Periodic Reporting for period 2 - CollectionCare (Innovative and affordable service for the Preventive Conservation monitoring of individual Cultural Artefacts during display, storage, handling and transport)
Periodo di rendicontazione: 2020-10-01 al 2022-06-30
The implementation of the CollectionCare project has led to the development of an innovative and affordable preventive conservation system that allows the environmental monitoring of CH objects and assesses the risk of ambient-induced damage, thus providing recommendations to ensure a safe environment according to the specific conservation needs of each object. The basic idea is to create a system that consists of the assignment of an IoT device (wireless sensor node) to a CH object that monitors its environmental conditions such as temperature (T), relative humidity (RH), light (L), air pollutants (AP) and vibrations (V), at any given time and place, either during exhibition, storage, handling or transport. The resulting information is sent to a cloud computing platform to be stored and analyzed using advanced multi-material degradation models and allowing users to estimate the evolution of the degradation of the object as well as warnings and recommendations to ensure their proper conservation in the long term. Each end-user can obtain different data types from real-time environmental conditions, historical stored environmental conditions, degradation predictions, and conservation recommendations.
To reach this objective, the CollectionCare project integrated the latest advances and research in sensor electronics, wireless communications, big data, cloud computing and material degradation models to develop this preventive conservation. To do so, the CollectionCare consortium structured the work plan into ten different work packages (WP), combining research and system development (WP1 to WP6), project management (WP9) and innovation-related activities (WP7, WP8 and WP10).
The work of the CollectionCare project started in WP1 with the definition of a baseline of needs and a common language, which allowed the development of a common understanding of the objectives and starting points. Then, work began in parallel on the preventive conservation models (WP2), the big data cloud computing platform (WP3) and the wireless monitoring system (WP4).
In WP2, predictive models were implemented to predict the degree of degradation of the four classes of cultural objects selected for the project: canvas paintings, wooden objects, paper objects and metal objects. Based on existing literature, these models have been extended, adapted, and translated to mathematical algorithms, considering the specific nature of the object and the degradation agent considered.
In parallel, in WP3, the cloud computing architecture and storage structure for storing and analysing the data of the CollectionCare system was developed. Also, a graphical user interface (GUI) of the CollectionCare system was designed, where users will finally be able to access all data such as historical and real-time environmental monitoring data of the cultural objects, the resulting risks obtained from the degradation model.
Within WP 4, a low-cost wireless sensor node was designed and developed to monitor environmental parameters such as T, RH, L, UV, AP and V during exhibition, storage, handling and transport of cultural objects.
All the work developed in the previous WPs was integrated, validated and evaluated in WP5 to identify potential problems at an early stage.
Then, demonstration of the CollectionCare (WP6) system was carried out in the 6 different partner museums of the project, covering different types of objects, different types of buildings and spaces, including exhibition, storage, and transport. The staff of these institutions had a very satisfactory experience with the system.

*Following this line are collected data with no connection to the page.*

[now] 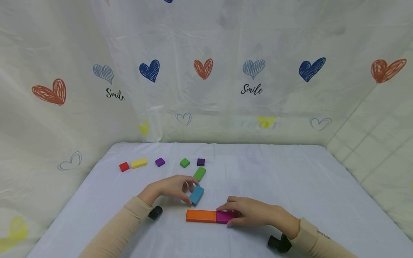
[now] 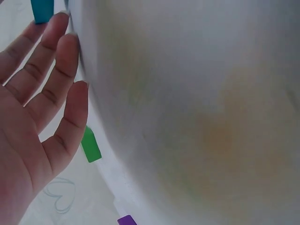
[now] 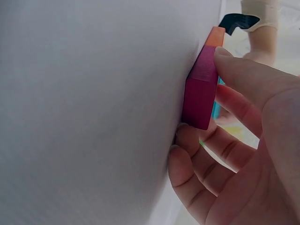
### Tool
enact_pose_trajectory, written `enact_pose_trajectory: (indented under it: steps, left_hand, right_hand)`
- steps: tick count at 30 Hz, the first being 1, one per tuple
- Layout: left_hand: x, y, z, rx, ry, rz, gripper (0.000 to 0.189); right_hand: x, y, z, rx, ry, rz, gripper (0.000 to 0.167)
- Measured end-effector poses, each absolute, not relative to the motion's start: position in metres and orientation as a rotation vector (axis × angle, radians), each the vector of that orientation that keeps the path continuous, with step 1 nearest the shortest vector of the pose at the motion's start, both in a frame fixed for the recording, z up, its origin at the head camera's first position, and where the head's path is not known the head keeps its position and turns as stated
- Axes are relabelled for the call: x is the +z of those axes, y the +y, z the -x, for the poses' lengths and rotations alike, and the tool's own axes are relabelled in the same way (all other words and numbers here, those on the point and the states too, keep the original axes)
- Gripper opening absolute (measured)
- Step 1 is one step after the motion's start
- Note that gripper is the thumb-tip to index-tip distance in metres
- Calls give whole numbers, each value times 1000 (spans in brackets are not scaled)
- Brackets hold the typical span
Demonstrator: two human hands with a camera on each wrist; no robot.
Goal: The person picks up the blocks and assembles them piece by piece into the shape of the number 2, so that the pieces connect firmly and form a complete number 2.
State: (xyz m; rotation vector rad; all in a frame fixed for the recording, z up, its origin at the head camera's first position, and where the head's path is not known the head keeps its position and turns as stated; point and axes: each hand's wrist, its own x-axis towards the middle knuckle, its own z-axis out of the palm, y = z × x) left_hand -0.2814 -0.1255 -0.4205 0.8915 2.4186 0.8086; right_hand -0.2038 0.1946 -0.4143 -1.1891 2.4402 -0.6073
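Observation:
My left hand (image 1: 176, 187) pinches a blue block (image 1: 197, 195) at its two ends, thumb at the near end and index finger at the far end. In the left wrist view only a corner of that blue block (image 2: 43, 11) shows beyond the fingers. My right hand (image 1: 250, 212) holds a magenta block (image 1: 224, 217) between thumb and fingers. This magenta block (image 3: 200, 96) lies end to end with a longer orange block (image 1: 200, 216), forming a straight row on the table. The blue block sits just behind the row, set at a slant.
Behind my left hand lies a green block (image 1: 200, 173), with a dark purple block (image 1: 200, 162) and a small green block (image 1: 184, 162) farther back. A purple block (image 1: 160, 162), a yellow block (image 1: 139, 163) and a red block (image 1: 124, 166) lie at the back left.

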Motion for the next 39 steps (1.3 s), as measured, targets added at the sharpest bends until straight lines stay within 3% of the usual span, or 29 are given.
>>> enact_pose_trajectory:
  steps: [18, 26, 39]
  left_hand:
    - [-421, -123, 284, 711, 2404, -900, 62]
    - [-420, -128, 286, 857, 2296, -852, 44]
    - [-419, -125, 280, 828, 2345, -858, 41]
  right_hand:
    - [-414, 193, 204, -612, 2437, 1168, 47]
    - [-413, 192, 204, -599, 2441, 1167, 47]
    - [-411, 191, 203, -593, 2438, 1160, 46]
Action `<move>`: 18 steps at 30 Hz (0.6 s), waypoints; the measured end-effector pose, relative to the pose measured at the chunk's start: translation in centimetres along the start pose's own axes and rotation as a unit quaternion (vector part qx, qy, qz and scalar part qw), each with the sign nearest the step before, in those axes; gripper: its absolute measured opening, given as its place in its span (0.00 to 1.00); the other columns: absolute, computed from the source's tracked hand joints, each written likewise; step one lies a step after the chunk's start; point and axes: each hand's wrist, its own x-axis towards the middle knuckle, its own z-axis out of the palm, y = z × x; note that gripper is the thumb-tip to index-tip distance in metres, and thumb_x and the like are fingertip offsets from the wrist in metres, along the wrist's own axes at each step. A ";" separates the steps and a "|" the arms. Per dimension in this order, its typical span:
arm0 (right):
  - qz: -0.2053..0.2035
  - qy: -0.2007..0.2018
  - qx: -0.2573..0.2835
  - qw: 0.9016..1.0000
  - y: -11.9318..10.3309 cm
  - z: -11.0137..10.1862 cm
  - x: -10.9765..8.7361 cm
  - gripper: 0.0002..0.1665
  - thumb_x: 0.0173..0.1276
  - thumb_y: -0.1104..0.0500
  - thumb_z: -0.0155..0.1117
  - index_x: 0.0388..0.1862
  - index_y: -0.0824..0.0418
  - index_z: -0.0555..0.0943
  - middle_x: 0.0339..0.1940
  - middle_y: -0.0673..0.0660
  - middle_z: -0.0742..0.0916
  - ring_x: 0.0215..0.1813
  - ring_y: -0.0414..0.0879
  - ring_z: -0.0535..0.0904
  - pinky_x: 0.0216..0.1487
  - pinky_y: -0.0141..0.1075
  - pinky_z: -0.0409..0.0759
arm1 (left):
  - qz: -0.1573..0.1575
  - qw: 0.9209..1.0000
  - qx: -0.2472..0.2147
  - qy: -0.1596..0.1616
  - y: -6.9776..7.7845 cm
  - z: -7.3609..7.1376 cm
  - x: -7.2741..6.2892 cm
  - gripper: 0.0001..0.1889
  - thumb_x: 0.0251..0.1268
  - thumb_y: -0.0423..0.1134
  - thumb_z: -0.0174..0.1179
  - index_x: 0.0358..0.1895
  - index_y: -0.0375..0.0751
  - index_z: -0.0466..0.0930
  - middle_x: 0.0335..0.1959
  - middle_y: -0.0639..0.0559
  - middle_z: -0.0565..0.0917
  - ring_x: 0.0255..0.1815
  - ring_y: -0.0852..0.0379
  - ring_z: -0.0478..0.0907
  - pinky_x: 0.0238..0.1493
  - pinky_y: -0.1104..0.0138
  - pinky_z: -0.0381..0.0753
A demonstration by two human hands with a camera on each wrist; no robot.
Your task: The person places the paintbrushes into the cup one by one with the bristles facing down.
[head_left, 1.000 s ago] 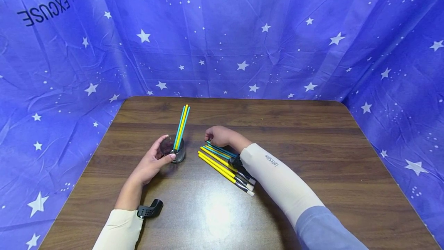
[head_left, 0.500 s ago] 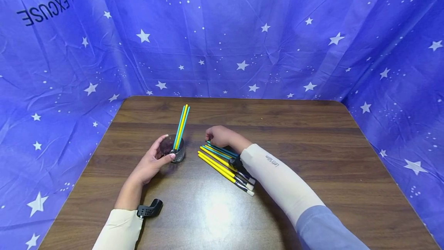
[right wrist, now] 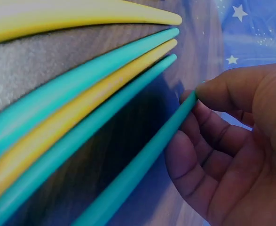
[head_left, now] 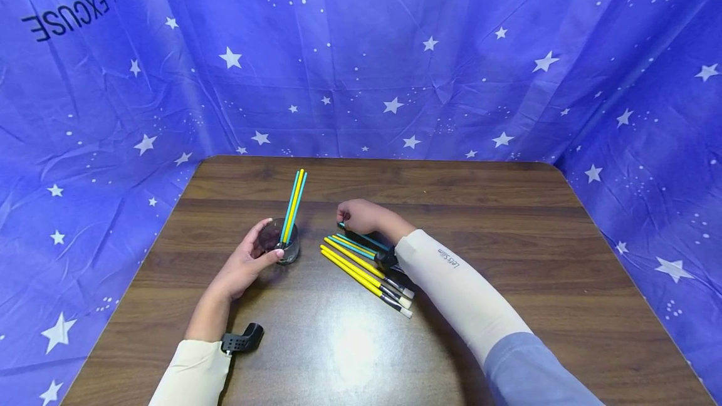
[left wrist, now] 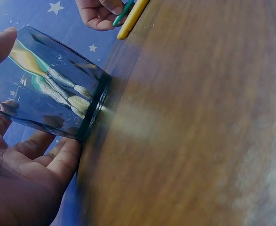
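Observation:
My left hand [head_left: 244, 269] holds a clear dark-tinted glass [head_left: 291, 254], thumb on the near side and fingers around the far side. Inside stand three paintbrushes [head_left: 294, 205], two teal and one yellow, bristles down on the glass bottom in the left wrist view. My right hand [head_left: 363, 217] pinches the handle end of a teal paintbrush [right wrist: 140, 165] between thumb and fingers. That handle end is raised off the table; its bristle end is hidden behind the right forearm. Beside it lie several yellow and teal paintbrushes [head_left: 352, 270], handles pointing away to the left.
The brown wooden table [head_left: 479, 205] has a shiny glare spot near its front. A blue curtain [head_left: 338, 67] with white stars hangs behind and at both sides. A black wrist camera [head_left: 242, 338] sits on the left wrist.
The right hand has risen slightly and shifted a little right, lifting the teal paintbrush's handle end away from the others. The left hand and glass stay in place.

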 end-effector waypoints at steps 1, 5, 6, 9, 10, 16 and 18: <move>-0.001 0.002 0.000 1.000 0.1 0.0 0.0 0.06 0.67 0.69 0.58 0.41 0.63 0.80 0.34 0.52 0.81 0.39 0.45 0.74 0.43 0.35 0.72 | 0.001 1.000 0.001 0.001 0.0 0.0 0.0 0.37 0.67 0.26 0.60 0.75 0.31 0.50 0.64 0.32 0.68 0.58 0.57 0.72 0.54 0.75 0.73; -0.011 0.018 0.011 1.000 0.3 -0.3 -0.1 0.06 0.67 0.69 0.58 0.41 0.63 0.79 0.31 0.51 0.78 0.38 0.44 0.73 0.43 0.34 0.71 | 0.004 1.000 0.005 0.001 -0.1 0.0 -0.1 0.36 0.68 0.26 0.60 0.74 0.31 0.51 0.64 0.31 0.69 0.58 0.59 0.73 0.54 0.75 0.73; -0.015 0.022 0.016 1.000 0.3 -0.5 -0.2 0.05 0.68 0.69 0.57 0.40 0.63 0.78 0.31 0.51 0.78 0.37 0.44 0.72 0.42 0.33 0.71 | 0.004 1.000 0.004 0.001 -0.1 0.0 -0.1 0.36 0.68 0.26 0.59 0.74 0.32 0.51 0.64 0.31 0.68 0.58 0.59 0.73 0.54 0.76 0.73; -0.027 0.039 0.034 0.998 0.1 -1.0 -0.4 0.05 0.68 0.69 0.56 0.40 0.63 0.78 0.30 0.51 0.77 0.36 0.44 0.72 0.41 0.33 0.71 | 0.007 1.000 0.006 0.000 -0.1 -0.1 -0.1 0.36 0.68 0.26 0.59 0.74 0.32 0.52 0.64 0.30 0.68 0.58 0.60 0.72 0.55 0.76 0.73; -0.031 0.043 0.041 0.998 0.0 -1.3 -0.5 0.05 0.69 0.69 0.56 0.41 0.64 0.78 0.30 0.51 0.77 0.36 0.44 0.72 0.41 0.33 0.71 | 0.009 1.000 0.006 -0.001 -0.1 -0.1 -0.1 0.36 0.68 0.25 0.59 0.74 0.32 0.52 0.65 0.30 0.68 0.58 0.61 0.72 0.55 0.76 0.72; -0.057 0.074 0.078 0.993 -1.1 -2.7 -1.2 0.08 0.69 0.69 0.54 0.44 0.67 0.78 0.34 0.52 0.80 0.38 0.43 0.74 0.43 0.33 0.73 | 0.015 1.000 0.005 -0.003 -0.1 -0.1 -0.1 0.35 0.67 0.25 0.59 0.74 0.32 0.52 0.65 0.29 0.67 0.58 0.60 0.72 0.56 0.76 0.72; -0.063 0.089 0.086 0.990 -1.6 -3.1 -1.5 0.08 0.69 0.69 0.54 0.44 0.66 0.78 0.35 0.53 0.81 0.40 0.44 0.75 0.44 0.33 0.73 | 0.013 1.000 0.005 -0.002 -0.1 -0.1 0.0 0.35 0.67 0.25 0.59 0.74 0.31 0.52 0.65 0.29 0.68 0.58 0.61 0.72 0.55 0.76 0.72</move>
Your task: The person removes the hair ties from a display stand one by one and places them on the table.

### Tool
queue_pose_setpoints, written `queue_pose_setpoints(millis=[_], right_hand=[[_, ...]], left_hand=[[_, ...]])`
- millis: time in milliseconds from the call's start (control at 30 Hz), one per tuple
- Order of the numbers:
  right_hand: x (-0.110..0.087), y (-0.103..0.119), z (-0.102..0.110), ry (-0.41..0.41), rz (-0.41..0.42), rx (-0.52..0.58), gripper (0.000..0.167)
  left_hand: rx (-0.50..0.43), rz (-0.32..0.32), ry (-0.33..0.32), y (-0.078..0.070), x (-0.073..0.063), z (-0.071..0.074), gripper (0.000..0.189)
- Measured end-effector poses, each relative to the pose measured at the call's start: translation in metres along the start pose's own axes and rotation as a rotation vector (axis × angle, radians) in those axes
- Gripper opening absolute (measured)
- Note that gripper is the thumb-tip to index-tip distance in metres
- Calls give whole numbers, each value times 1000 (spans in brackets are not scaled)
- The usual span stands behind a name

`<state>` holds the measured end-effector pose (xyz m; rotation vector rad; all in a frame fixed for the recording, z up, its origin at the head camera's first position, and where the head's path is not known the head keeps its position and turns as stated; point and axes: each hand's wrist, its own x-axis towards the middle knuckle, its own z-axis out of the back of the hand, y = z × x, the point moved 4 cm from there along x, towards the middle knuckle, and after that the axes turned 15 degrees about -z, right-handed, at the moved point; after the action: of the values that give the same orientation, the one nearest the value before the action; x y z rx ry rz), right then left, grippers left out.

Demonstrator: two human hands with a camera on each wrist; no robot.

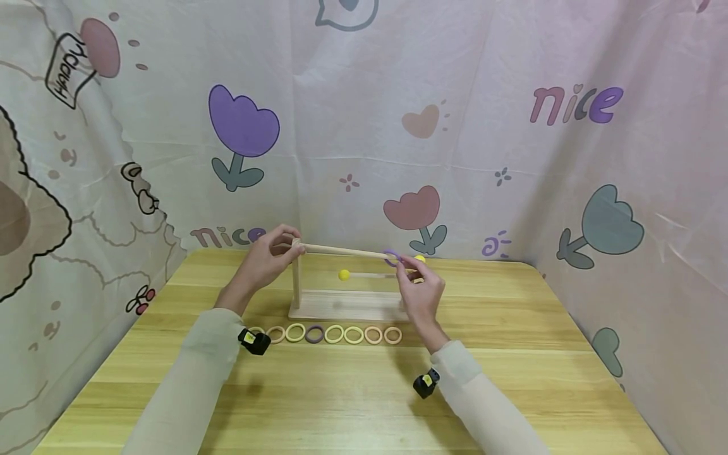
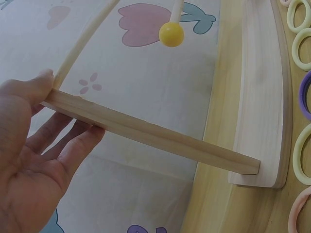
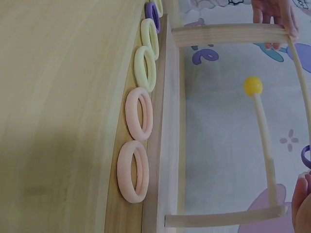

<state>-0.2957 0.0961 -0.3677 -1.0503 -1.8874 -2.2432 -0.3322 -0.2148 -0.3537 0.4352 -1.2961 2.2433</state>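
My left hand (image 1: 264, 260) grips the top of the left wooden post (image 2: 150, 133), its thumb at the joint where a wooden rod (image 1: 341, 251) begins. The rod reaches across to the right, slightly downward. At its far end, my right hand (image 1: 422, 292) pinches a purple ring (image 1: 389, 253), which overlaps the rod's tip. Below the rod, a second stick with a yellow ball (image 1: 344, 275) on its end extends left from the right post (image 3: 218, 219). Another yellow ball (image 1: 419, 259) shows behind my right fingers. Both posts stand on a flat wooden base (image 1: 347, 308).
In front of the base lies a row of several hair-tie-like rings (image 1: 353, 335) in pale yellow and pink, with one dark purple ring (image 1: 315, 334) among them. All of it is on a wood-grain table (image 1: 341, 404). A patterned cloth (image 1: 352, 114) hangs behind and beside the table.
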Motion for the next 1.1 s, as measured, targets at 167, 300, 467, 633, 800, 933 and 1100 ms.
queue_pose_setpoints(millis=[167,300,467,633,800,933,1100], right_hand=[[1,-3,6,4,-35,18,14],[3,-8,10,-3,-58,25,14],[5,-10,16,-19,-52,24,14],[7,-15,21,-19,-69,20,14],[15,-46,24,-14,-78,22,14],[19,-55,26,-34,-77,11,14],[18,-50,29,-67,-81,3,14]], left_hand=[[-2,7,4,0,-1,0,32],[1,5,7,2,-1,-1,31],[4,1,6,2,-1,-1,31],[-4,-5,4,1,-1,0,32],[-6,-8,3,1,0,-1,31],[-3,-4,3,2,-1,-1,31],[-1,-4,3,3,0,-1,31]])
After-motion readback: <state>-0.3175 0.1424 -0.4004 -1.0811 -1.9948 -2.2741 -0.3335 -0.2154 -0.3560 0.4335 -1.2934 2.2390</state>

Concerning dissemination, the CollectionCare project was presented through multiple channels to give visibility to the idea of the CollectionCare system and its potential for professionals and scientists in the cultural community. Addressing the research community, CollectionCare was promoted in several conferences in the scientific and conservation community and presented various scientific publications in open access journals. The importance of preventive conservation for society in general has also been one of the priority activities of the project, with the preparation of training materials and the organisation of thematic days for citizens in the consortium's museums.
Within the field of degradation modelling, the starting point was the existing degradation models, which were extended and adapted to predict the extent of damage that climatic conditions can cause to a specific CH object. This, coupled with the use of the relevant EU PC regulations, allows obtaining, in addition to degradation predictions, PC recommendations for proper conservation. This will significantly impact PC practice within museums, allowing early action to be taken to avoid degradation and, in turn, avoid the high future costs of restoration and/or conservation interventions.
Also, the CollectionCare system benefits from the latest developments in sensor electronics. CollectionCare developed a low-cost wireless sensor node for monitoring environmental parameters such as T, RH, L, UV, AP and V during the exhibition, storage, handling and transport of cultural objects. The device is close to an industrialised version with a battery life of up to 10 years and a wireless communication system that allows it to operate correctly in large, thick-walled spaces. The cost of manufacturing this device is calculated at around €91. This result allows verifying that CollectionCare project achieved a low-cost sensor node and an affordable solution that can be acquired by small-medium-sized museums with reduced budgets for the monitoring of environmental parameters for the conservation of collections.
Furthermore, CollectionCare´s approach is based on the development of a PC computing platform with a big data cloud-agnostic solution that allows to store and analyze all data collected to provide the outputs to the end-users. Using these data allows not only to obtain information on the degradation predictions and PC recommendations but also environmental data that will improve and increase the know-how of the different end-users.